Task objective -
The reply must consist of the lines from the first line of the records through the line containing "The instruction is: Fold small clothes", copied exactly, with every picture omitted.

(Excerpted records begins)

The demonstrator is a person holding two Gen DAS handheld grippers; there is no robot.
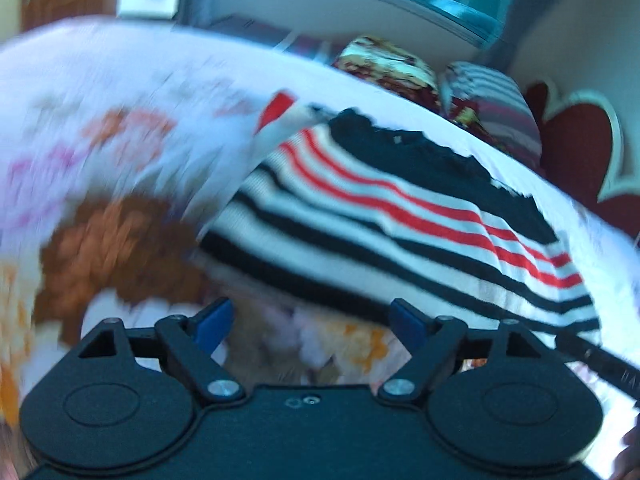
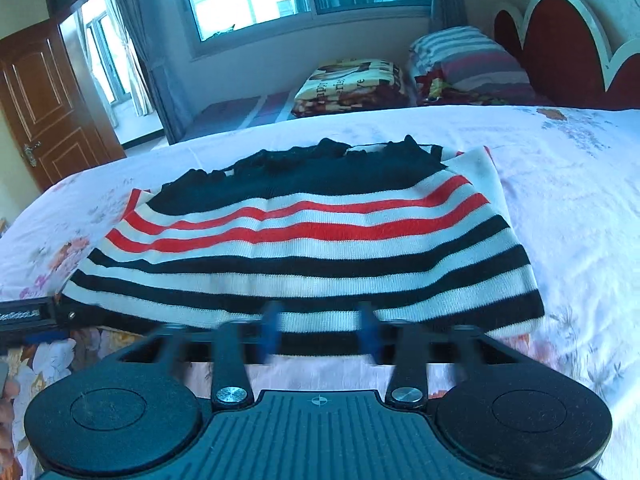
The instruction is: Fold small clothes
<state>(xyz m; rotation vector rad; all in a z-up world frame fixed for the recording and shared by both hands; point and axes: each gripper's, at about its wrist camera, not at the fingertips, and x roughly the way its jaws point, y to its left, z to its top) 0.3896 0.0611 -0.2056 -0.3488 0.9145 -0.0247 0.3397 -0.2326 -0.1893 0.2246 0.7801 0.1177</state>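
Sweater [image 2: 304, 236], striped, lies folded flat on the bed [image 2: 580, 208], its long axis crosswise, near hem just ahead of the right hand-held gripper [image 2: 322, 332]. Left hand-held gripper [image 1: 312, 322] sits off its left end. Both stand wide, holding nothing.

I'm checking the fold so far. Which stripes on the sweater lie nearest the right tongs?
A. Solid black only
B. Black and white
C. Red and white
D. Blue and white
B: in the right wrist view the striped sweater has black and white stripes along the edge by the right tongs; the red ones lie farther up.
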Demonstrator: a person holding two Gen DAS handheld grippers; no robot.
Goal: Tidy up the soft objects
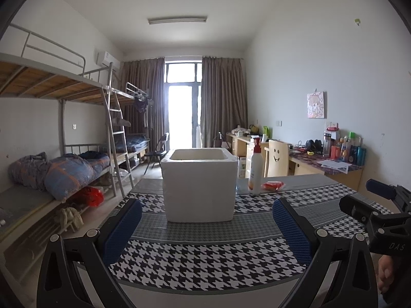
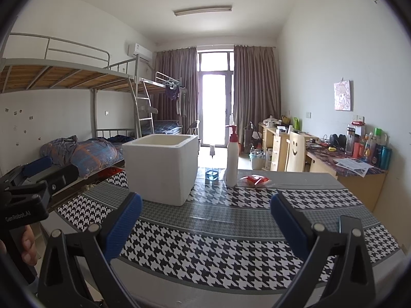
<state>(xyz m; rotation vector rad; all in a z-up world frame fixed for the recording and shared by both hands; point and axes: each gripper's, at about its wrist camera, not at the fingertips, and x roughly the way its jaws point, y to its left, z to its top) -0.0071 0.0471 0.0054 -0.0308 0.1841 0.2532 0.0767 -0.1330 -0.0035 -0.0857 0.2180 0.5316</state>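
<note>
A white foam box (image 1: 199, 183) (image 2: 161, 168), open at the top, stands on the houndstooth tablecloth (image 1: 205, 261) (image 2: 218, 246). To its right stands a white pump bottle (image 1: 254, 169) (image 2: 232, 157) with a red top. Beside the bottle lies a small red soft packet (image 1: 273, 185) (image 2: 255, 180). My left gripper (image 1: 206, 222) is open with nothing between its blue pads, facing the box from the near side. My right gripper (image 2: 205, 218) is open too, well short of the bottle and packet. Each view catches the other gripper at its edge.
A small glass with blue liquid (image 2: 212, 174) sits behind the box. Bunk beds (image 1: 64, 159) with bedding line the left wall. Desks (image 2: 354, 169) with bottles and a smiley-face chair (image 1: 277, 157) line the right wall. A person's hand (image 2: 25, 243) holds the left gripper's handle.
</note>
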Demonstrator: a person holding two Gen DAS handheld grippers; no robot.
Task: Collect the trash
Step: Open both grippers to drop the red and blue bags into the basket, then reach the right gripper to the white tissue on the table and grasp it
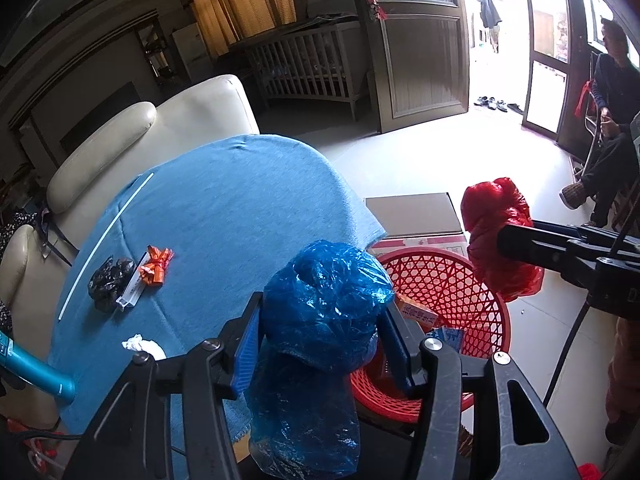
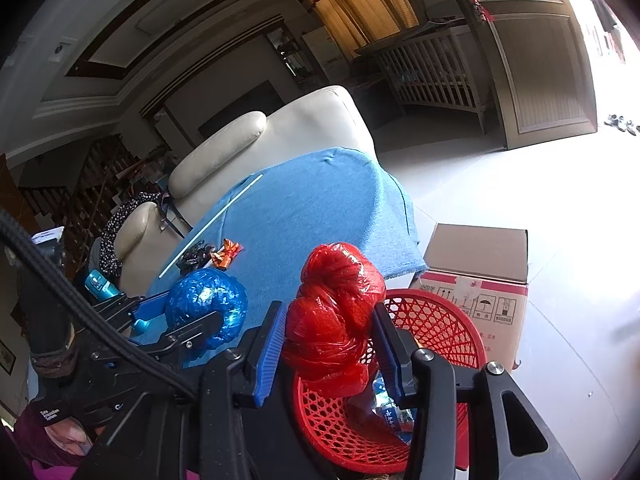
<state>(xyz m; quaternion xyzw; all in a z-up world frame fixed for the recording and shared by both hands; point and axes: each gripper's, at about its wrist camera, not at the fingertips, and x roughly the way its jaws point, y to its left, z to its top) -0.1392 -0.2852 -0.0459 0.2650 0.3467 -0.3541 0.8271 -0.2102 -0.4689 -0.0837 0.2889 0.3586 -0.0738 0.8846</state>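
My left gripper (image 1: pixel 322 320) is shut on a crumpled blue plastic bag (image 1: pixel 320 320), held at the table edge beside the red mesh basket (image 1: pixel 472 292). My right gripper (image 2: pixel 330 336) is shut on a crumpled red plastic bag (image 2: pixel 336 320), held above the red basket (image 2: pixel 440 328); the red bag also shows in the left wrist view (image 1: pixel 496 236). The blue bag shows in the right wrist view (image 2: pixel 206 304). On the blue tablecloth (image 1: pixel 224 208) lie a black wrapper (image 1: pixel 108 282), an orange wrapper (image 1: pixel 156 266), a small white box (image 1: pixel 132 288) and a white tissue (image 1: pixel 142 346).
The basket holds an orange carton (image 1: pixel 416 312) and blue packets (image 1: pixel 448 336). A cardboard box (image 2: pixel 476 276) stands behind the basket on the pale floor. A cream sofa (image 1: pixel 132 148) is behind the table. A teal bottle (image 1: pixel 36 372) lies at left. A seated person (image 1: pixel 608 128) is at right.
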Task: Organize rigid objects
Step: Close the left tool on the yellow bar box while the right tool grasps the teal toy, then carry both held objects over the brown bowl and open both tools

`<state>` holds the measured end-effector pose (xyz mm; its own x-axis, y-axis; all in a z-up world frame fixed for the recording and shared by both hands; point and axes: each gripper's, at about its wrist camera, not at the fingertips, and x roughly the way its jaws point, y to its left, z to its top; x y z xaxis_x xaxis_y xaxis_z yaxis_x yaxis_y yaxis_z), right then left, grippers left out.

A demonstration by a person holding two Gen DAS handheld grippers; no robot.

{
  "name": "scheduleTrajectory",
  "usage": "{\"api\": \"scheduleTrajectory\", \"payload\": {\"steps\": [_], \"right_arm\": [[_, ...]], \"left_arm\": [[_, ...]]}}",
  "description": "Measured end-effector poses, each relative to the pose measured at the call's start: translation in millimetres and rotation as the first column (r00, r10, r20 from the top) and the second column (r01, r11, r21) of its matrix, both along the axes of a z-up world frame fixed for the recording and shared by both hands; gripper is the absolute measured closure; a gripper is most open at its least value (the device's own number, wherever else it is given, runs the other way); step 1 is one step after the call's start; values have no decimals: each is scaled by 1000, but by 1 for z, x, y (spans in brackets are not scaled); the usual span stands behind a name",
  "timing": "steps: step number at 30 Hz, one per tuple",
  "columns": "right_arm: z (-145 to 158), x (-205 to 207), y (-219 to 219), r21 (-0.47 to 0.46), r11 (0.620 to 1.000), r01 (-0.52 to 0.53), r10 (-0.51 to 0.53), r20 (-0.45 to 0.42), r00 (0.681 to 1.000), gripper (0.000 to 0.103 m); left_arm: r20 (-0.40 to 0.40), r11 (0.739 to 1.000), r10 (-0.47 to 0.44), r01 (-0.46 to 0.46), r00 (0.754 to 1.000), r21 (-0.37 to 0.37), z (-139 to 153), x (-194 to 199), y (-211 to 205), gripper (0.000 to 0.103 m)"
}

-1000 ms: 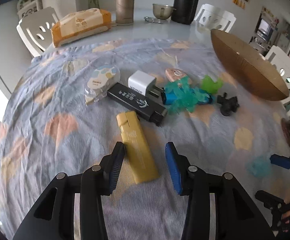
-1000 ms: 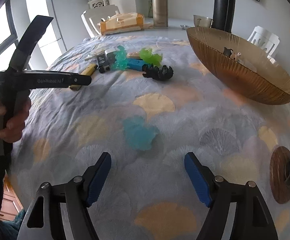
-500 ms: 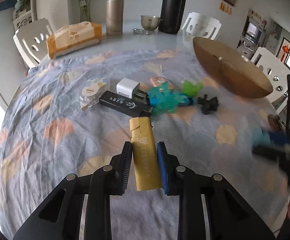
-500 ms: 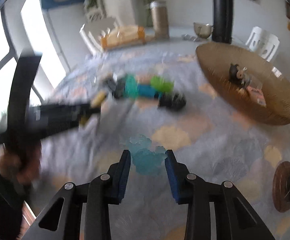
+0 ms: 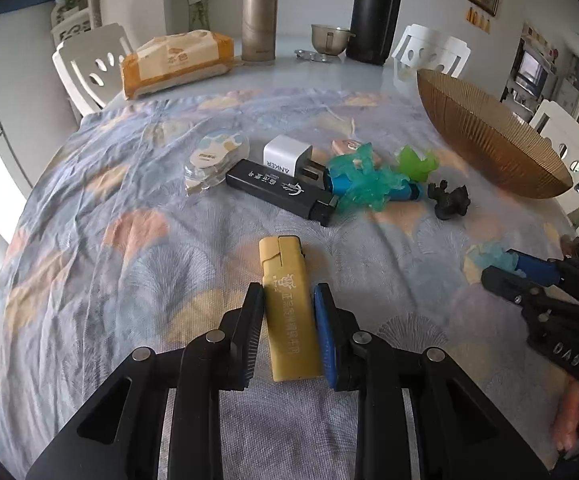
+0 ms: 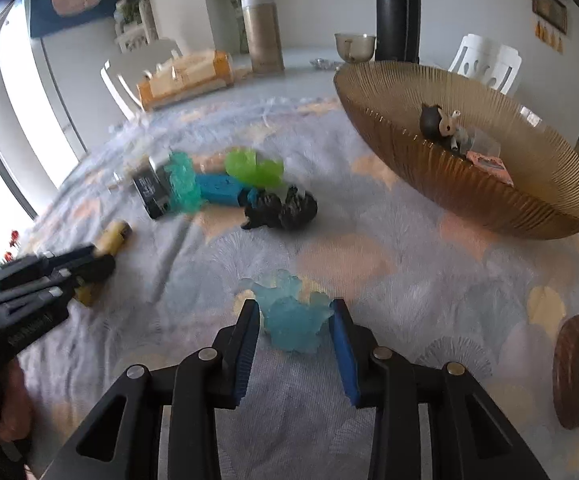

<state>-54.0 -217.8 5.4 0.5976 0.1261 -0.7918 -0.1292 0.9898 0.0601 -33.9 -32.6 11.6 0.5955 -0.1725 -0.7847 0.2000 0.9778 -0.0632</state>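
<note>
Since 1 second ago, both my jaws have gone from wide apart to clamped.

Left wrist view: my left gripper (image 5: 288,330), angled down at the worktop (image 5: 89,216), squeezes the flat, matte yellow lighter (image 5: 287,308) lying on the wrinkled printed cloth.

Right wrist view: my right gripper (image 6: 294,338), also angled down, pinches the lumpy translucent blue figure (image 6: 291,316) on the cloth. Well beyond to the right sits the ribbed amber bowl (image 6: 429,160).
</note>
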Motion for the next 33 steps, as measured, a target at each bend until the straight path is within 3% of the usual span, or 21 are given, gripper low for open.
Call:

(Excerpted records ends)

Response to the exercise -
The demonstrator is a person holding two Gen DAS handheld grippers; there is no robot.
The instruction is: Fold small clothes

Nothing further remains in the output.